In 1924, several nuggets of platinum were found in a riverbed in South Africa, and soon after two deposits, each of around 100 kilometers in length, were discovered. These became known as the Bushveld Igneous Complex and this area is now responsible for providing three-quarters of the world's platinum output.


The Technological Age

PGM mining grew continuously prior to World War 2, in response to the demand from industry. Platinum was used as a catalyst to increase the octane rating of gasoline in the petroleum industry and it played a prime role in the growing plastics industry. It was, though, the era of the autocatalyst that had a major impact on not only platinum but also palladium and rhodium and the automobile industry currently accounts for over 50% of the worldwide demand for PGMs.

1974 was the starting point, as concerns over pollution and the environment were starting to move into the public’s consciousness. In that year, the United States introduced legislation to reduce harmful vehicle emissions. As we all know, the use of catalysts for this purpose has spread worldwide and since their introduction, it is estimated that over 12 billion tonnes of pollution have been prevented from entering the earth's atmosphere. At the same time, this has put great strain on PGM resources and this led to the birth of the catalytic converter recycling industry.

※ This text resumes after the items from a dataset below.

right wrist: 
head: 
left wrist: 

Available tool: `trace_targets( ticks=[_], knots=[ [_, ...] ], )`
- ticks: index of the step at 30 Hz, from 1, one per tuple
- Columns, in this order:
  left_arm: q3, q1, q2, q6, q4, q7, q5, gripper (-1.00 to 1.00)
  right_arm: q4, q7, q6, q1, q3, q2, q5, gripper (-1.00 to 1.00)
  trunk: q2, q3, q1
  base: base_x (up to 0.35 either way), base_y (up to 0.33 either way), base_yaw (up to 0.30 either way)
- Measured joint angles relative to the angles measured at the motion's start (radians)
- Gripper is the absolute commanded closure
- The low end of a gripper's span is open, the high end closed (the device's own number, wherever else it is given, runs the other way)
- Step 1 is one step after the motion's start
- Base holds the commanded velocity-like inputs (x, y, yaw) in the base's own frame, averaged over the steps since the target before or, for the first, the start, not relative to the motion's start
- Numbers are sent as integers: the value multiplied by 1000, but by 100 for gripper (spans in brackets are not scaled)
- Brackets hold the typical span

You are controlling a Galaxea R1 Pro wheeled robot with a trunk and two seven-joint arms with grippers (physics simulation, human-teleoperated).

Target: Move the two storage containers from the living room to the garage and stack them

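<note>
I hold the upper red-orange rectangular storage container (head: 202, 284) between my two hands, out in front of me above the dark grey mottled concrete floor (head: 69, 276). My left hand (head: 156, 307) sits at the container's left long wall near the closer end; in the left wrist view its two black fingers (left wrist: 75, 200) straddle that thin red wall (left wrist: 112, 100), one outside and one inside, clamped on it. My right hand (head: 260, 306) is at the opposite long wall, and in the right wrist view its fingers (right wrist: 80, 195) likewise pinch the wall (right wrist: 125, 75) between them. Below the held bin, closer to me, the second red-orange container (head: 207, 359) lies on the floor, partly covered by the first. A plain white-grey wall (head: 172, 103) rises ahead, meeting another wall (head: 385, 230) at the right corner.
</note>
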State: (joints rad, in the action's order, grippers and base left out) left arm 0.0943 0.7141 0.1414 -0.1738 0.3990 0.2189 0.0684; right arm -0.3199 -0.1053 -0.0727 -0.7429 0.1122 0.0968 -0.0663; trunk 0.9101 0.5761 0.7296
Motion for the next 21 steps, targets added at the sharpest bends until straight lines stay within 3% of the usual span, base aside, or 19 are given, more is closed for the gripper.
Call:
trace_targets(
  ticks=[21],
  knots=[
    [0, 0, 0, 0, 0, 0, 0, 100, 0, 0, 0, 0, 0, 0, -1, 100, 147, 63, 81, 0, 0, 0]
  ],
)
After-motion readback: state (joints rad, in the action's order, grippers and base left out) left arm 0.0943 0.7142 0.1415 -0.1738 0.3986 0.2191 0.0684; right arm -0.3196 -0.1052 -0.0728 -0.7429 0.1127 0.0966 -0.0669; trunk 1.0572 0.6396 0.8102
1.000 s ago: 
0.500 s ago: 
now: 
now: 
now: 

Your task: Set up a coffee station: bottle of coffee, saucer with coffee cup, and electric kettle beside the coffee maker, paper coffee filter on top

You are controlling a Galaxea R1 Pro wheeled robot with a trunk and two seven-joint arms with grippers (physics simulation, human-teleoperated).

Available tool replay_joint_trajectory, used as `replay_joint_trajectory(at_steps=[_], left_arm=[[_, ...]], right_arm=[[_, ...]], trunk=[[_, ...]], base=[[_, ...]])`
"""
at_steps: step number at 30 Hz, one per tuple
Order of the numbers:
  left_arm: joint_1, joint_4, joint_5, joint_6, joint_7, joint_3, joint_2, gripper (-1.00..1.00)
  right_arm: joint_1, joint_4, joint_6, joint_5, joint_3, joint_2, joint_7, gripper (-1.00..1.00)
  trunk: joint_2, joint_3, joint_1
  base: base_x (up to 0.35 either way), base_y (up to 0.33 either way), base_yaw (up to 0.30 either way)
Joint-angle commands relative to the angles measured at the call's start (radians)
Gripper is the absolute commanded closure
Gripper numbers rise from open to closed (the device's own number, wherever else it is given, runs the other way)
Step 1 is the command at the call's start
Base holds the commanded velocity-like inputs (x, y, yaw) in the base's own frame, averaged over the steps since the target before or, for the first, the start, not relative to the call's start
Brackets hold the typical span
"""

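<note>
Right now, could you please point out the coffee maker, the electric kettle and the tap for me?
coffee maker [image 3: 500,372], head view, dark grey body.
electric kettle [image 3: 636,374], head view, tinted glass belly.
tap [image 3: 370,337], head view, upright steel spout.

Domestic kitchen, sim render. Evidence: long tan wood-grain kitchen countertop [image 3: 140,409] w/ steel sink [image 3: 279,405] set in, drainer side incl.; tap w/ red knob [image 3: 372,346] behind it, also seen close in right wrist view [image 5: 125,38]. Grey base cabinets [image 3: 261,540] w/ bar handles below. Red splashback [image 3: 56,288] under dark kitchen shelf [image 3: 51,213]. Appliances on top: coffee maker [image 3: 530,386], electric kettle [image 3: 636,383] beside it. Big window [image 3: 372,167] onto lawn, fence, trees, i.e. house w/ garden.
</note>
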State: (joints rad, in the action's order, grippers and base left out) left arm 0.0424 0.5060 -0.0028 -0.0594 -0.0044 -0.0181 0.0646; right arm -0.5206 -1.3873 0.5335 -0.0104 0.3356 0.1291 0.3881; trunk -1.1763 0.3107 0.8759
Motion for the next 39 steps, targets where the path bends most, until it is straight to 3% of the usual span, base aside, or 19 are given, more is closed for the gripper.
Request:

Over time, as more stringent legislation has been introduced and different types of vehicles developed (for example, hybrids), the number of catalysts has increased substantially each with different percentages of PGMs, and the recycling industry that we are all part of has expanded rapidly, alongside technological developments that have improved the effectiveness and efficiency of PGM recovery. Today, it is estimated that roughly 1.2m. oz. (37tonnes) of Platinum, 2.2m. oz. (67tonnes) of Palladium and 272.000 oz. (7.7 tonnes) the worth of Rhodium is recycled from spent autocatalysts annually, in total worth just under 3.5 billion dollars…


The Future of PGM

The usefulness of the platinum group metals to the industry is based on their unique properties, including catalytic activity, high melting points, and chemical inertness over wide ranges of temperature.

Thus, apart from their role in petrochemicals, plastics, and catalytic converters, PGM’s are:


  • essential components in computer hard drives to increase storage capacity
  • used to coat electrodes
  • active chemotherapy agents and an estimated half or more of all cancer patients who receive chemotherapy are treated with drugs containing platinum
  • ideal material for pacemakers, stents, implantable defibrillators, and catheters


And, of course, PGM’s continue to play a role in investment and in the jewelry industry demand, then, is unlikely to decline, and yet the ability to source newly mined stock, both economically and environment-soundly, is open to serious question. Civilization, as we know it today, is highly dependent on the use of metals that exist only infinite amounts, and therefore must be used in a responsible way.


Recycling is a necessary and vital part of the process going forward, and, apart from the financial rewards that can be achieved, we all can play our part in providing a sustainable future for the planet.